The changes -- which either matched or upped the bulk of the incentives announced by Australia last year -- include increasing the country's locations incentives for rebates from 12.5% to 15%; removal of the 70% threshold for productions with qualifying New Zealand production spend between NZ$15 million ($12 million) and NZ$50 million ($40 million); bundling of productions, each with a minimum spend of NZ$3 million ($2.4 million) to reach a qualifying threshold of NZ$30 million ($24

million); and a new 15% incentive for postproduction, digital and visual effects work that reaches a threshold of NZ$3 million.

The new incentives have given the country a "very energetic start" to 2008, but it's unlikely that those production levels will continue, McCann says.

Indeed, there are number of challenges that still need to be addressed, including a falling U.S. dollar, rising labor costs, the prospect of an actors strike in the U.S. and local structural problems, including a shortage of quality soundstages and associated space for film infrastructure.

As a result, the industry is pushing for the government to implement a scheme similar to Australia's recently introduced 40% producer offset to ensure the long-term health of the local industry and inject some private capital into the sector.

A 40% rebate, says NZ Film Commission CEO Ruth Harley, would "make the numbers more compelling" for private investors and would add to several government-backed funds that provide much of the financing for the NZ sector.

These include the Film Fund 2, which provides direct financing for New Zealand films within a budget of NZ$6 million-NZ$20 million, as well as direct funding for

lower-budget films through the NZ Film Commission.

As for infrastructure, McCann acknowledges the need for more studio space "if we are to continue to grow the industry."

The country's capital and filmmaking center, Wellington, is well-serviced with several soundstages, while Henderson Valley Studios in Auckland, New Zealand's largest city, was augmented last year by a new 2,600-square-foot soundstage, now New Zealand's largest, which was immediately snapped up by the producers of "Laundry Warrior."

"New Zealand has stunning locations but in many ways locations can be recreated anywhere," says expatriate Kiwi director Roger Donaldson. "What international projects really need are big studio spaces. And make no mistake: If you build it, they will come."

"Infrastructure development is an issue that we, with the government, are trying to find ways of addressing and speed up," adds McCann. "We can't just keep pointing people to spare warehouses."
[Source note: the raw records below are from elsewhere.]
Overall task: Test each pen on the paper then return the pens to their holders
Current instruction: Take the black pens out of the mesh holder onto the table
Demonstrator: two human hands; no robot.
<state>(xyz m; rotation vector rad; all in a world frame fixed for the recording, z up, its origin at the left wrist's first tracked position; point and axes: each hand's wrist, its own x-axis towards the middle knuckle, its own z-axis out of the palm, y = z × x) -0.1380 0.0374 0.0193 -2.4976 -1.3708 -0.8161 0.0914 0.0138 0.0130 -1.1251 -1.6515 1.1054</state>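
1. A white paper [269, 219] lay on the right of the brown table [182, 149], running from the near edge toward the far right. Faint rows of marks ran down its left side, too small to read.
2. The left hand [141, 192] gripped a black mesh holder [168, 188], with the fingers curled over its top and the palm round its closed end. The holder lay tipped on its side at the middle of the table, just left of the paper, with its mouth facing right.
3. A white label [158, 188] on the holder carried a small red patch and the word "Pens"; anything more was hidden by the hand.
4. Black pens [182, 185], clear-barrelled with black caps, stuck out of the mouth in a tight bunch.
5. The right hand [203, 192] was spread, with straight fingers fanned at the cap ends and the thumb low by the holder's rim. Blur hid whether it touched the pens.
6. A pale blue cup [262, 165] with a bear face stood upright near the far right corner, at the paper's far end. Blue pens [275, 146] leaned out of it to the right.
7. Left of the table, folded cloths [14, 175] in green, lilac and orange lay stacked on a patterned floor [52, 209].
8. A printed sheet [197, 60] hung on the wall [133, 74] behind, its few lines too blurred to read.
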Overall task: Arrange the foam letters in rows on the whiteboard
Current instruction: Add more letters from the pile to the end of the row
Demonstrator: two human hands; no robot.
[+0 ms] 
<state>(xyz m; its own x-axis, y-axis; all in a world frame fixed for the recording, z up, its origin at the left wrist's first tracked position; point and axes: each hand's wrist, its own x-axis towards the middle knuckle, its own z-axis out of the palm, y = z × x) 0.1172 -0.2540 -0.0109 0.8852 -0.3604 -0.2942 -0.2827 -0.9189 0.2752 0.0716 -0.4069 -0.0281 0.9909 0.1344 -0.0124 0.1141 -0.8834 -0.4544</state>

At the same time, the NZ film sector can't be too reliant on the U.S., she says, particularly with the downturn in the U.S. economy.

But even while New Zealand is seeking to mirror an Australia-style 40% producer rebate, Australia and New Zealand industry reps are talking about closer cooperation.

"Australia is working hand-in-hand with N.Z. much better than it did, and we see the advantage of collaborating," says Tania Chambers, CEO of Australian state agency the New South Wales Film and Television Office. "Frequently, there will be locations that N.Z. can provide that we can't, (but) we can provide the expertise and crews, so I think we'll find that as a trend."